Editor's Note: BetterPhoto.com offers several excellent portrait photography courses, all taught by long-established working professionals:

- Portrait Lighting on Location and in the Studio
- Studio Portrait Lighting
- The Business of Photography

5/11/2007 5:28:00 AM

Debby A. Tabb
BetterPhoto Member

member since: 9/4/2004
  I do agree with a lot of what Tony has said. But I must say, I have met a lot of those who start out on their own and it takes them 2 to 3 times longer to learn how to pose their clients, relate to their clients, learn pricing, take control of their studios and master some of the other aspects you will learn from spending ONLY a couple months in a corporate studio environment.
I have taught corporate studio photographers and developed new company training concepts for years and do know how much it can offer those really interested in studio photography. I still do both and my own studio work as well. And old- fashioned "traditional" posing is very hard to find taught anymore. I was called back to a company that tried to cut it out and go all< "new lifestyle" (styled candid) and found that their clientel wanted both! They want new and trendy, but they also want that traditional portraits that hung in the family home while they grew up. So they put it back and numbers soared.
I advise this type of learning experiance for anyone who will take the time. I hope this helps.

5/11/2007 6:42:01 AM

Michael A. Bielat
BetterPhoto Member

member since: 2/23/2007
  Mac, get in touch with me...
Email or Private Message me.

I too am a programmer by day but started my own business and would be more than happy to give you a rundown of my experiences.

Your programming experience is a blessing in disguise!

Talk to you soon!

6/25/2007 7:51:32 AM

  Hi Mac,
The hardest part of learning how to be a photographer for me was learning how to do business. You may learn this at the studio. But you need to decide if you can put the resources to open a studio. If you canít do that now you wonít have too much more money after you work for the studio. People donít spend enough time considering how they will make it through their first year in business. There is an article on my site about building a home studio, which might help.
Thanks, John Siskin

6/26/2007 5:51:20 PM

Michael A. Bielat
BetterPhoto Member

member since: 2/23/2007
  True John s.

Photographers can really make a killing in this day and age if they play their cards right.

I mean you have to be good first off. Without that, you have nothing...

Secondly, you can make due with only taking out maybe a 7-15k business loan at most... All you "really" need is a good professional DSLR, a backup of little lesser quality, a couple flash units (portable, Quantums, or Speedlights for creative lighting), and a couple pieces of GOOD glass. You would also just really need a current, fast desktop computer or a portable fast laptop / large monitor, monitor calibrator, photo editing software and workflow software and a bunch of external hard drive space for backups and archiving.

All that is reasonable and could quite honestly be paid off for in the first year of business.

I am booking jobs a year and a half in advance while only having 2 Canon EOS 30D DSLRs, a couple Canon 580EX (I & IIs) and some great glass. I also have studio lights but rarely use my home studio... That is for sports and karate school photography which I do for only like a week out of the year.

I have a Macbook Pro, a bunch of photo editing software and a desktop which I custom made myself and 2 nice Dell 22" monitors.

I saved cash by being a programmer by designing my own flash website (would have cost 7-14k for another company to do it for me) and I designed ALL my printed materials from my logo to business cards to flyers.
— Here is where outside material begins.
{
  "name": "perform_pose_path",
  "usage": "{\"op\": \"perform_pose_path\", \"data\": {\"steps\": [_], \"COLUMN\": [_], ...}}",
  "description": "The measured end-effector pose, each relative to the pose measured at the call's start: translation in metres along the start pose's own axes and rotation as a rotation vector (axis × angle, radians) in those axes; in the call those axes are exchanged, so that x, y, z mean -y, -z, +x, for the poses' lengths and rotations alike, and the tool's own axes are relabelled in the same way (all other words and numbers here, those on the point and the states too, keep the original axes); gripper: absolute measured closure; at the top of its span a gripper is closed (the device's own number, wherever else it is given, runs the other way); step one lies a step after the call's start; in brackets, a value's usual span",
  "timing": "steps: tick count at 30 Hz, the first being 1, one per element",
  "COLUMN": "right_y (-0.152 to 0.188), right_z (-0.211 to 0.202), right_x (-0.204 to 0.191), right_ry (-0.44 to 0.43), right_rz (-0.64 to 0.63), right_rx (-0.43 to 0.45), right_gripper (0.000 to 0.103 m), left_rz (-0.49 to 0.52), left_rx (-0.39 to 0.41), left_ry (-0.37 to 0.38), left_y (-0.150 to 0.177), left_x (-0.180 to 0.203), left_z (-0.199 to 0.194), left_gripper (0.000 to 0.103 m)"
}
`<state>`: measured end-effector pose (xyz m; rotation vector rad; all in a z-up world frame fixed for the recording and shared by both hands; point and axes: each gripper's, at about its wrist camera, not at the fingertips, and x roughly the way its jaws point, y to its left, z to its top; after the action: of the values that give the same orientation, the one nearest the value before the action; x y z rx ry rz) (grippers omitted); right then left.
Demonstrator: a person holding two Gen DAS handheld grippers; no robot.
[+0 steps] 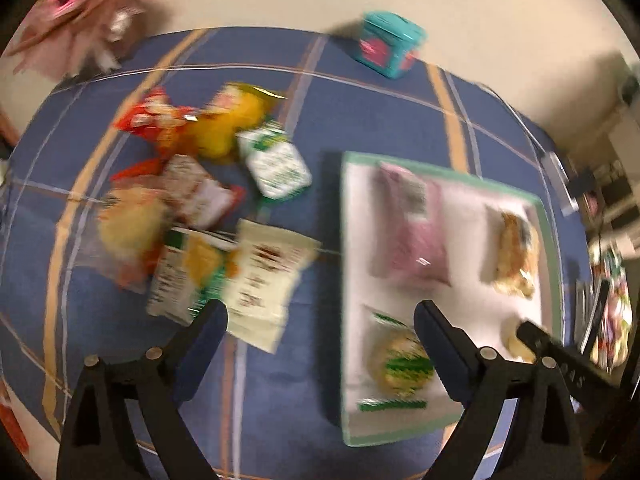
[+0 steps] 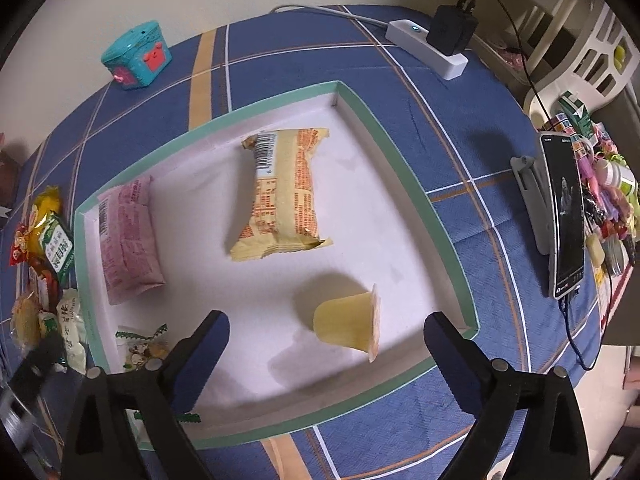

Be sure to get involved in the Internet. Free advertising for the most part. Also, word of mouth trumps all!

Instead of all the in home studio deal, you could go the route I did where you simply meet the clients at a coffee shop or something. It gets them relaxed and you are buddies with them when you buy them a coffee. It makes them feel like they are chatting with one of their friends. Just sit and relax with them, bring your portfolio or laptop and show them a slideshow of your work. Find out what they want out of using your services and make them feel comfortable.

From there, recommend shooting on location somewhere or market yourself so you do more lifestyle / photojournalistic / controlled candid photos let nature be your backdrop and the sun your light...

There is something to say about owning your own studio however...

Home studios business means you essentially always have something to do or can do ( at least thats how I feel ).
You will have to spend extra cash for getting furniture and remodeling aspects of the house for people to meet in. The plus size is that the 999" (joking) flat panel plasma TV is a tax write off for showing slideshows to your clients or even the big projector!

An actual studio space is quite different. It really says a lot to client's that you are THAT serious (in a world of home studios).You go there, show up and do your 9-5 there know when to quit... You are established enough in the client's eyes that you won't close up or take their cash in a quick scam.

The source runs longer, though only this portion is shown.